The current silence of the law simply ignores the reality of what takes place. In Edmonton in 2005, Olivia Talbot was six months pregnant when her killer shot her once in the head, and three times in the abdomen, ensuring that both mother and child were dead. The law saw only one victim, thought the circumstances of the crime made it apparent that the killer had two victims in mind. Olivia’s mother has since become a vocal supporter of an “unborn victims of violence” act.

Such an act was proposed in the federal parliament in 2006 as a private members’ bill. The bill never got to a vote in the House of Commons, as it was judged at the committee stage to be unconstitutional, lacking as it did appropriate provisions for determining criminal intent. But it is not impossible to craft a law that addresses the necessary legal issues dealing with knowledge and intent. Parliament could try again.

To be sure, protecting unborn victims of violence requires a certain legal precision, lest the law also protect them from being aborted. The legislator who wishes to preserve the abortion option for the mother has to be careful that the law protecting the child from violence to the mother does not also proscribe violence from the mother. Such are the demands of the unlimited abortion license.
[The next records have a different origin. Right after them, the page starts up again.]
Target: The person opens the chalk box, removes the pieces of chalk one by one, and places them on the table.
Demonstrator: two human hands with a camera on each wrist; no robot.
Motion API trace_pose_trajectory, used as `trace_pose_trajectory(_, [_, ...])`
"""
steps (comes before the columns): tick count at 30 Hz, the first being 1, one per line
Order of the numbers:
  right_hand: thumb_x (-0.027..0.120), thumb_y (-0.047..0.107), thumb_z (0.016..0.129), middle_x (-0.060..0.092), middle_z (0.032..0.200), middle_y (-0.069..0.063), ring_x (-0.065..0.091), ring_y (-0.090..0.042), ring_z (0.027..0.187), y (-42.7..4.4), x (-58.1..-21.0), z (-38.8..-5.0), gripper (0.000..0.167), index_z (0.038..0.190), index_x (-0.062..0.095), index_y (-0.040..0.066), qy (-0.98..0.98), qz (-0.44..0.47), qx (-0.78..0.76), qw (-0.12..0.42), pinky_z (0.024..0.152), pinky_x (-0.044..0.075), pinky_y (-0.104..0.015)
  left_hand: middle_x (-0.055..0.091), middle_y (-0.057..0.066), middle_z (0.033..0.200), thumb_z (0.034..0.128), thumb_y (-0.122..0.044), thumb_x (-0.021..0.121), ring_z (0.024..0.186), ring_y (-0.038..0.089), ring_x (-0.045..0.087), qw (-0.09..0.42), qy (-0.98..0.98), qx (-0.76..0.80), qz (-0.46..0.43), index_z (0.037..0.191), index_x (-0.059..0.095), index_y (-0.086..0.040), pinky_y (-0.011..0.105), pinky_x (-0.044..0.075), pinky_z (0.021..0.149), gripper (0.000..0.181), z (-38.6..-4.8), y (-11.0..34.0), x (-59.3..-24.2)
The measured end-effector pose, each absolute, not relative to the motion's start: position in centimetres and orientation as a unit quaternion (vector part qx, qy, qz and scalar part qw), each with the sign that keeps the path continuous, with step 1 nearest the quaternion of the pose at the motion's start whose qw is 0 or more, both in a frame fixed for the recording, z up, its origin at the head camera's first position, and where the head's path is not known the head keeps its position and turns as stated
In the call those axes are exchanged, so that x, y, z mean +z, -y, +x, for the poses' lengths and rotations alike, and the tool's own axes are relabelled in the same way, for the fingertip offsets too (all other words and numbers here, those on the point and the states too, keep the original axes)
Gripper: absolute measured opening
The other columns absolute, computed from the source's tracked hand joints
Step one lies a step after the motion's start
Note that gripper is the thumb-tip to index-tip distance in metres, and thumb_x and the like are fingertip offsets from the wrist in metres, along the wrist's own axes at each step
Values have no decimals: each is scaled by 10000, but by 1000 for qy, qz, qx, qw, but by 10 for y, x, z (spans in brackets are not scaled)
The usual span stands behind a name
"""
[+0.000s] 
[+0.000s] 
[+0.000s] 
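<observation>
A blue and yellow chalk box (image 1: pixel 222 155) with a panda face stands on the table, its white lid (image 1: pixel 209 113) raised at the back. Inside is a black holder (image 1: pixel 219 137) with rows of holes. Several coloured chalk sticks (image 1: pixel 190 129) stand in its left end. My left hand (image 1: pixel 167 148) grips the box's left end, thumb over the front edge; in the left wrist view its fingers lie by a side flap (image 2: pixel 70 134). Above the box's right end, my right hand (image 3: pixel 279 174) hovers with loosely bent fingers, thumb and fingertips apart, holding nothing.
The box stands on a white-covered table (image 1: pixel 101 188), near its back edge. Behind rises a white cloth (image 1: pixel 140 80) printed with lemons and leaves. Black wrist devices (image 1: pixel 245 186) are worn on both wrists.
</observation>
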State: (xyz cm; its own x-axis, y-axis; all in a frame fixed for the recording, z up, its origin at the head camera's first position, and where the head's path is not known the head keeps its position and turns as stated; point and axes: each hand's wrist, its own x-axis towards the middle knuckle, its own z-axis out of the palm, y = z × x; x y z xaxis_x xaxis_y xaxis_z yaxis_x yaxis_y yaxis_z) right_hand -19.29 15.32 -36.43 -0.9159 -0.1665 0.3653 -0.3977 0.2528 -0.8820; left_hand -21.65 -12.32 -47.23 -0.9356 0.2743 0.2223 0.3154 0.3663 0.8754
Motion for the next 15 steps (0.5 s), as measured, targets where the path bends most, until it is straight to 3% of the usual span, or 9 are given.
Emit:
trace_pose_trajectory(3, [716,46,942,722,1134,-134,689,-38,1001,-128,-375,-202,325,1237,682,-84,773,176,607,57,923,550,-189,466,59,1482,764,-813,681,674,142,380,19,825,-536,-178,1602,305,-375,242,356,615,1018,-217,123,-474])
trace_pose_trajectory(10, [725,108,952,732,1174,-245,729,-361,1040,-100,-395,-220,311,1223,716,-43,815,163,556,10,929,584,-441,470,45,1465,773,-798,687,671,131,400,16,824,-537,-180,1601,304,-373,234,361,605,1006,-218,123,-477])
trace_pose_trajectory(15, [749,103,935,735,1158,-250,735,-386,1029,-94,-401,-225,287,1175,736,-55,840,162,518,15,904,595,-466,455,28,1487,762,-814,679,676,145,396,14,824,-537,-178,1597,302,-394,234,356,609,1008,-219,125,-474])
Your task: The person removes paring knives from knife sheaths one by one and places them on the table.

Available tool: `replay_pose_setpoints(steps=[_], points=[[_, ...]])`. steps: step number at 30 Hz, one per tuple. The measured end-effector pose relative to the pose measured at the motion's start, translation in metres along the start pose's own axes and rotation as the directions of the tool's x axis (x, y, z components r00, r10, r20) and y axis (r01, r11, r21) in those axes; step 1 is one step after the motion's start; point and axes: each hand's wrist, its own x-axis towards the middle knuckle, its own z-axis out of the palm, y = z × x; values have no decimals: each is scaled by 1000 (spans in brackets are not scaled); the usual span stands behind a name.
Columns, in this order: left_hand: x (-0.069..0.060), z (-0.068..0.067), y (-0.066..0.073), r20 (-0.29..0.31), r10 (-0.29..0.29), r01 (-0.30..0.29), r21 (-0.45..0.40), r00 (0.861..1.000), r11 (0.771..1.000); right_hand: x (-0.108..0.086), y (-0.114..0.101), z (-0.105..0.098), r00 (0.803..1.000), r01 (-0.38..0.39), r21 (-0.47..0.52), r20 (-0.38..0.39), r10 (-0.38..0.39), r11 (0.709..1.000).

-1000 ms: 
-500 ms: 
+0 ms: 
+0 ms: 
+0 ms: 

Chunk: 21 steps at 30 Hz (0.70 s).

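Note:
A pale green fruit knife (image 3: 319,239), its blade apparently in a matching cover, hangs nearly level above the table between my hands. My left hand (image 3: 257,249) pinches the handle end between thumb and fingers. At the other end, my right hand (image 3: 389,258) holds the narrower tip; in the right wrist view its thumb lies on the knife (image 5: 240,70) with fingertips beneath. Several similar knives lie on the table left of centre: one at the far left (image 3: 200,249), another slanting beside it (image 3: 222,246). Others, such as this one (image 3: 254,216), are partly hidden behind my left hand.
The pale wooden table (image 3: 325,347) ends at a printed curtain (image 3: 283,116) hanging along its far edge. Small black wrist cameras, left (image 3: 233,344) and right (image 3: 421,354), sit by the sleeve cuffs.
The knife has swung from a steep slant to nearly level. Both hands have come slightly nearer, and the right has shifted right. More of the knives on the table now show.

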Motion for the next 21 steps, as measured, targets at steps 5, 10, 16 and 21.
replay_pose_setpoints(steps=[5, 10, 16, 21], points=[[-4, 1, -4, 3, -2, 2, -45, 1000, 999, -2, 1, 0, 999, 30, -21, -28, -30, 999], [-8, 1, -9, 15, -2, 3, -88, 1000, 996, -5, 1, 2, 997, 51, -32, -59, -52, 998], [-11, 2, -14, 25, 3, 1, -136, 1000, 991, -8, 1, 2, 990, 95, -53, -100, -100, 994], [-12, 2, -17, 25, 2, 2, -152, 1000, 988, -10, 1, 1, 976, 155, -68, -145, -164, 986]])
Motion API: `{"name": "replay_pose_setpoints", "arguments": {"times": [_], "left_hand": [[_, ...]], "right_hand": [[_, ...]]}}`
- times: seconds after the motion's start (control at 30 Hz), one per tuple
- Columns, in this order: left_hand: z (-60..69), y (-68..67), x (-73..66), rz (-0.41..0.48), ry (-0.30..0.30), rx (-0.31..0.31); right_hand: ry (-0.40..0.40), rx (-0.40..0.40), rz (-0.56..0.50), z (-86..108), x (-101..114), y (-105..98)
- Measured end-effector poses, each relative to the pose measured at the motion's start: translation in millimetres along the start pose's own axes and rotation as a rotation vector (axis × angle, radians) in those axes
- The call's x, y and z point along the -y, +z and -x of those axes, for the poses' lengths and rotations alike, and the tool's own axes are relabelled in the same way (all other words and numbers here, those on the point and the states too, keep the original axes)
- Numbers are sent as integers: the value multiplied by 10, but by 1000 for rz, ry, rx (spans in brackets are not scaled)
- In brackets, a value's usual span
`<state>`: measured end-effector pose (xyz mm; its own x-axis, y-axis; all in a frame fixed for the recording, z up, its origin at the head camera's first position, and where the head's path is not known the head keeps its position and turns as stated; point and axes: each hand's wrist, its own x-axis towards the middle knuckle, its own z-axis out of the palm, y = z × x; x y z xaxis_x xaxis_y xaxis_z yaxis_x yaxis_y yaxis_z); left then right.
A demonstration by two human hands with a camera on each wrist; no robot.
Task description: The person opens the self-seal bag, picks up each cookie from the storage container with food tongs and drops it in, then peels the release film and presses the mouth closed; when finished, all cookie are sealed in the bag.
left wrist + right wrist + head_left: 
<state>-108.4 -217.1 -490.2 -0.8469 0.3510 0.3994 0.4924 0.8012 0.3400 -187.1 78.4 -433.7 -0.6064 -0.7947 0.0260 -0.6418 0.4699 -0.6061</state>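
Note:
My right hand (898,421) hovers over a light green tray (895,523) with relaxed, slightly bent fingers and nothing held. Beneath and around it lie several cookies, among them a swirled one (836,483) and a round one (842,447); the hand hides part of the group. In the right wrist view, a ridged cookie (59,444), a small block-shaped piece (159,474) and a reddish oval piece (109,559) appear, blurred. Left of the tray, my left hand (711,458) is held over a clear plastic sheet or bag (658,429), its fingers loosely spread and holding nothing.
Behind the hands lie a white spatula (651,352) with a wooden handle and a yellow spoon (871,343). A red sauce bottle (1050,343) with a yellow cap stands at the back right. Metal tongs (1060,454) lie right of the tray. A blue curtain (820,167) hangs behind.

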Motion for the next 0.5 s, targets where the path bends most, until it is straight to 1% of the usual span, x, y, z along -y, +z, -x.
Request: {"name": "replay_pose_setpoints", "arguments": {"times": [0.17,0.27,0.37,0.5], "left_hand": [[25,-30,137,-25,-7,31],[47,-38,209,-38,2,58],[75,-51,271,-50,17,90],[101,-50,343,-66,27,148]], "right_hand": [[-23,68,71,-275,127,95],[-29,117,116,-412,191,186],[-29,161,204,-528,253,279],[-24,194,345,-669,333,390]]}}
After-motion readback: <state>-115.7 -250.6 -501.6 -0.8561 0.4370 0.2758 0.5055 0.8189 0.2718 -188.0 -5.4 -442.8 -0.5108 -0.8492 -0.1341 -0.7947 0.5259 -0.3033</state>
The desire to maintain our permissive abortion regime should not prevent the criminal law from addressing the reality of crimes against pregnant women. A crime against an expectant mother is something different – there is real trauma to the mother, if she survives the violence, resulting from the injury or death to her child – to say nothing of the child. The Roxanne Fernando case makes it all the more clear; without the child, there would have been no crime. The law should not have to pretend otherwise.


father raymond j de souza molly matters
Fr. Raymond de Souza is a Queen’s Alumnus (B.A. Honours in Economics and Masters in Public Administration). He also holds a Masters degree in Economics and Politics from the University of Cambridge, England. Subsequently, he began studies for the priesthood, earning a Licence in Sacred Theology (S.T.L.) from the Santa Croce University in Rome. He was ordained to the priesthood for the Archdiocese of Kingston in July, 2002. Fr. Raymond is a frequent contributor to various publications, including the National Post, The National Catholic Register, and First Things.